Un uomo sgualcito da tempo si avvicina alla periferia del bancone Il volto silenzioso sulla superficie di alluminio deformante
la ragazza gli versa sambuca
senza guardarlo poi guarda fuori come se aspettasse qualcuno o forse solo di uscire.
014
Condividiamo l'attesa lei raccolta nell'ordine dei suoi vestiti sobri il seno dimenticato nella camicia gialla gli occhi nel fango di un pensiero immobile.

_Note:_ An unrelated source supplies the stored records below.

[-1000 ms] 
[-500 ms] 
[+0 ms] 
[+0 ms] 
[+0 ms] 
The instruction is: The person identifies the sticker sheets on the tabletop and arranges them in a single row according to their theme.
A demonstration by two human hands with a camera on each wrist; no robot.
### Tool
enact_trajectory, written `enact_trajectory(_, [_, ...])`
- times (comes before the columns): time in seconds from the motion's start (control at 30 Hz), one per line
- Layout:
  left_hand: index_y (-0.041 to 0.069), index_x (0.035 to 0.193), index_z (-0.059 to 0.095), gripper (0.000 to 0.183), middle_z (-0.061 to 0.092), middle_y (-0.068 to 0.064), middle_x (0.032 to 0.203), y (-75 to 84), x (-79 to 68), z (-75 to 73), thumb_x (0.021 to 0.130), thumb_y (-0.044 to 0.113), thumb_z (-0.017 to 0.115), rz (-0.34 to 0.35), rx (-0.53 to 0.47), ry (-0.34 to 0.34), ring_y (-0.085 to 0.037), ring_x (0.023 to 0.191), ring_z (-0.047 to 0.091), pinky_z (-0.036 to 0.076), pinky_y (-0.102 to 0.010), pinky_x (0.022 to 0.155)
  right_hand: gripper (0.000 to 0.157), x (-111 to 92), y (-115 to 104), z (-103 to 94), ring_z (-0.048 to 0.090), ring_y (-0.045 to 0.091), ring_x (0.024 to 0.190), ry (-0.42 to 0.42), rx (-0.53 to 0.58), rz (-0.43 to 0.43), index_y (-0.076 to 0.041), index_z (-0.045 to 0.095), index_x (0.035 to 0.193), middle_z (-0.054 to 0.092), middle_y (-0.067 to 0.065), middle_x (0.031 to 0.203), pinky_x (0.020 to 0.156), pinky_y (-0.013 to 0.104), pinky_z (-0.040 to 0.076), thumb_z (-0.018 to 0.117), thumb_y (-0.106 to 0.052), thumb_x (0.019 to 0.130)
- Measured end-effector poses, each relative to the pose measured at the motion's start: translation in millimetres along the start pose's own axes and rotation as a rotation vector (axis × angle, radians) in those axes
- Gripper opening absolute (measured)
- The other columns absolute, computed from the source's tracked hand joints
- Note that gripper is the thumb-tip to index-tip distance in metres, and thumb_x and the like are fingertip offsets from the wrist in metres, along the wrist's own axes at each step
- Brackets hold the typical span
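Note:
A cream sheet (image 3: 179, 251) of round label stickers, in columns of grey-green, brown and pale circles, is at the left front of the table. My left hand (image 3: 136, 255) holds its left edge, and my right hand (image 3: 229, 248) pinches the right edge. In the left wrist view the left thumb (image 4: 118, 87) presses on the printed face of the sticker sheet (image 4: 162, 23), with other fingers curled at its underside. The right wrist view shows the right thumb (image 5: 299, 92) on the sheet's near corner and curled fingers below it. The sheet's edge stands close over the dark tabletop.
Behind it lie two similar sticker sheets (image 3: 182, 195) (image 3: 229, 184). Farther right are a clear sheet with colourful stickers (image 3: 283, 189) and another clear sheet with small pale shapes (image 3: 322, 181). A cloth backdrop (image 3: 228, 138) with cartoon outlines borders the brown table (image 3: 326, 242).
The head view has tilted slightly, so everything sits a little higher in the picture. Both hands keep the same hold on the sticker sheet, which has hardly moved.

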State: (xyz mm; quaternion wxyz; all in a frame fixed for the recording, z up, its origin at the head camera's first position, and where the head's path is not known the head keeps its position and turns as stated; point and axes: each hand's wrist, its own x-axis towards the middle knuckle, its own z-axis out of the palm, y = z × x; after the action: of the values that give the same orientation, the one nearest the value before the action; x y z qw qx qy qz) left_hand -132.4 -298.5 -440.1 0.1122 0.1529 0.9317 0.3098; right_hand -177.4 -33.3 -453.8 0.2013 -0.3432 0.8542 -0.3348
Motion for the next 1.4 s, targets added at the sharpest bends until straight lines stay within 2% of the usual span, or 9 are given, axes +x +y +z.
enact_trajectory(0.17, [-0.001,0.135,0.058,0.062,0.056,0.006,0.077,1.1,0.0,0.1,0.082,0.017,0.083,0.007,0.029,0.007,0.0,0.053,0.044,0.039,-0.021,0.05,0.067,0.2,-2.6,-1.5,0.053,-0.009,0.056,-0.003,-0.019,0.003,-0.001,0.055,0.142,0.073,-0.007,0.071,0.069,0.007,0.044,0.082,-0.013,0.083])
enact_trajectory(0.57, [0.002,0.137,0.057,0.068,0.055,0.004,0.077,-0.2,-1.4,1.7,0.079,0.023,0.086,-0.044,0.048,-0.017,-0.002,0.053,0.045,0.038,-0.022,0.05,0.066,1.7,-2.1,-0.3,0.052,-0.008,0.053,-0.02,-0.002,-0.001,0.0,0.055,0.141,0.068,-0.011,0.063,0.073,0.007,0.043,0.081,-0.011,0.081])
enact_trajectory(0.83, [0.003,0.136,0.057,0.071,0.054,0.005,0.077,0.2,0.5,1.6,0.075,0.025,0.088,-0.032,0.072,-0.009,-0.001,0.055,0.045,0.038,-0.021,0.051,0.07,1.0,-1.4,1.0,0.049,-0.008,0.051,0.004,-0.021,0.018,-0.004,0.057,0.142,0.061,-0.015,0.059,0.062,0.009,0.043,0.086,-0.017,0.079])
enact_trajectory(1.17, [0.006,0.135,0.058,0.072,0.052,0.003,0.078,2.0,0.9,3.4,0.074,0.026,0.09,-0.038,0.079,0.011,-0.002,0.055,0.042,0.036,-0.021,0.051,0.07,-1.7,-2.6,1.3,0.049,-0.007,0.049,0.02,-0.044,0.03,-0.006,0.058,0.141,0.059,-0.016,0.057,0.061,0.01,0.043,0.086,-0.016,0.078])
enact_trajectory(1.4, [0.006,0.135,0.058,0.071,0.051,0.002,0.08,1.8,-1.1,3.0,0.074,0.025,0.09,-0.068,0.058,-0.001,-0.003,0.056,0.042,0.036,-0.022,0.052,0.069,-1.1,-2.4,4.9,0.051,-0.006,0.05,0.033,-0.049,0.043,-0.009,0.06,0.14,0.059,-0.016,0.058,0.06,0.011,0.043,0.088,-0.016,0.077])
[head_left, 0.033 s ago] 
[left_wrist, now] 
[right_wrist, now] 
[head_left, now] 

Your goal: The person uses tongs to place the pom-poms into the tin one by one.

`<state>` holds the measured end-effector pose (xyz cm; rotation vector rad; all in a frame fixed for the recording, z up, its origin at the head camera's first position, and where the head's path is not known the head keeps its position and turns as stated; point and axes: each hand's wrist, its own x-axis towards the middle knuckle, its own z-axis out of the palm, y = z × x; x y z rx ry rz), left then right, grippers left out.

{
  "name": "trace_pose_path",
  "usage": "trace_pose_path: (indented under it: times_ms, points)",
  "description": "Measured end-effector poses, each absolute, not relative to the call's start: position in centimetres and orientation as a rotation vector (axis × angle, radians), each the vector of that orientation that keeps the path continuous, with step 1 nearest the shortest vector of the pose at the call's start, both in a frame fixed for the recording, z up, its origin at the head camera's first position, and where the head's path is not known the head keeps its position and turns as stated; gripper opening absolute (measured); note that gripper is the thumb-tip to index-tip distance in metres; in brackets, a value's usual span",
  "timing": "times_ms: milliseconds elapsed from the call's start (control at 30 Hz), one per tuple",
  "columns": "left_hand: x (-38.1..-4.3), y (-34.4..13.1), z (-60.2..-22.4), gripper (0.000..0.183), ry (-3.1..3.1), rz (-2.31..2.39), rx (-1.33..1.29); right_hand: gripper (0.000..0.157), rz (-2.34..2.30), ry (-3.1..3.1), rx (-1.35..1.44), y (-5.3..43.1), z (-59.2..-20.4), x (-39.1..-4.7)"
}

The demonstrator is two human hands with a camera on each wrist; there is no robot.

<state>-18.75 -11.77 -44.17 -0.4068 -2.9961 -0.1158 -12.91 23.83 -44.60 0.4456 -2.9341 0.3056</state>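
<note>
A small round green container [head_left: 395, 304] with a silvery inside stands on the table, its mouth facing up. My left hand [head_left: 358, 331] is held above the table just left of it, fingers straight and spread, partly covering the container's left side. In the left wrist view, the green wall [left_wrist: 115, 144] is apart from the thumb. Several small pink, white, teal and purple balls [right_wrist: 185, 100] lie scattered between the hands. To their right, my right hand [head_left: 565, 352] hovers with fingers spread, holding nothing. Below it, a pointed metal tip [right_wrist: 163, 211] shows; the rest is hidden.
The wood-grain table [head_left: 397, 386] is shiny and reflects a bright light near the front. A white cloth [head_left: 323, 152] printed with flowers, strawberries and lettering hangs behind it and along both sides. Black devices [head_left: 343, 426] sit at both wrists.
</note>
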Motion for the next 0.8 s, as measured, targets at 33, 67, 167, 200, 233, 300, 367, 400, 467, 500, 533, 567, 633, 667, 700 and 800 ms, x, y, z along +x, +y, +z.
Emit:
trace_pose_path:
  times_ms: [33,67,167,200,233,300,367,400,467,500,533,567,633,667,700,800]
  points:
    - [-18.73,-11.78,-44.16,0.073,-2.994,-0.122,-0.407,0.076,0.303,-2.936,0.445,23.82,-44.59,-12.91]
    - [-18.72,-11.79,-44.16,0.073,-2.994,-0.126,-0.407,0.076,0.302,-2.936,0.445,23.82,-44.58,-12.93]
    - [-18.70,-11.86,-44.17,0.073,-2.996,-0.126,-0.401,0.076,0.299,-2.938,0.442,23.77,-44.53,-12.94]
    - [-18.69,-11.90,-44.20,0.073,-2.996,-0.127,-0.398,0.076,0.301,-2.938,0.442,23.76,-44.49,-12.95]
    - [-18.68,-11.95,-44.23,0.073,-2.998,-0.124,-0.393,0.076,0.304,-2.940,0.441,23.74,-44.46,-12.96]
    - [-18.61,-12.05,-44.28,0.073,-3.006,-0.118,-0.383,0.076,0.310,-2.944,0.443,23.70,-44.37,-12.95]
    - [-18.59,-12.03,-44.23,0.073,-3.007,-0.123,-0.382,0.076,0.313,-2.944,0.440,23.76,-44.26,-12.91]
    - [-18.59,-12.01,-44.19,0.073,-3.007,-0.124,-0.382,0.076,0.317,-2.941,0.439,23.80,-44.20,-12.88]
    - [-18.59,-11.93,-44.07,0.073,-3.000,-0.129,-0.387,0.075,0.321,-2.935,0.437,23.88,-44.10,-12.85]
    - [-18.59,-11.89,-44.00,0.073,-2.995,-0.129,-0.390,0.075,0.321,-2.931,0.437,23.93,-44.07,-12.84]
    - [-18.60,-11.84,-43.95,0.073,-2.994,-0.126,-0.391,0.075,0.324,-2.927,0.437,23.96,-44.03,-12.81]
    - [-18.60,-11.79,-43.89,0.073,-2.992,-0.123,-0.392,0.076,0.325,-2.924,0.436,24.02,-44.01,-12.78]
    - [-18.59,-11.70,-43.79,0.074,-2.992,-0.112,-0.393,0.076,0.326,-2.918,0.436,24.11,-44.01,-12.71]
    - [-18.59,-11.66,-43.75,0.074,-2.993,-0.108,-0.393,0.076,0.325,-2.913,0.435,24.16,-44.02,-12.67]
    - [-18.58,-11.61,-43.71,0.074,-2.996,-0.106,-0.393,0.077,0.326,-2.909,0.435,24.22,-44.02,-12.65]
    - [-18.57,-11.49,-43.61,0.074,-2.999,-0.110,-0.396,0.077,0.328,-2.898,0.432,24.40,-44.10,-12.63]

È quando chiamata si alza che vedo la crepa del tormento nelle unghie rose fino alla carne per sentire, forse, per sentirsi.
015
Capelli pratici corpo senza eccessi dove il mio sguardo scivola senza attrazione nella sua cucina parla senza margine di desideri leciti ma gli occhi impazziti si dibattono altrove dove l'infelicità morde.
016
Nei corridoi freddi del supermercato sandali di vernice rosa consumati canta forse la bambina muove la bocca spensierata e gli occhi vecchi mentre assente la madre la trascina come una ciste una malattia.
017
Tre bambine, tre sorelle che si sono vestite da sole, pettinate da sole e sono sole sulla spiaggia. La più piccola ha una bambola svestita e ferita, la getta come un sasso nell'acqua fredda e poi la segue.
Nell'acqua fredda.
Le sorelle madri improprie la riportano a riva come una bambola furente. Ha occhi neri grumi di fango
di trincea. È forte di una forza nemica. Stringe la bambola bagnata e inerte, la lancia sui sassi. “Stupida” le urla “Stai ferma lì! Non ti muovere” Poi mi guarda e il suo sguardo è un pozzo nero.
Mi alzo lentamente barcollando sui sassi vado via perché ho paura di lei.
018
Sola e smagrita cammina stupita dei i i lunghi capelli attorcigliati, stringendo nel pugno un ombrello impazzito assurdo sgargiante gli occhi spezzati da pioggia insistente. Nel riflesso di un vetro qualunque mi guarda neutra. Sono io di strada.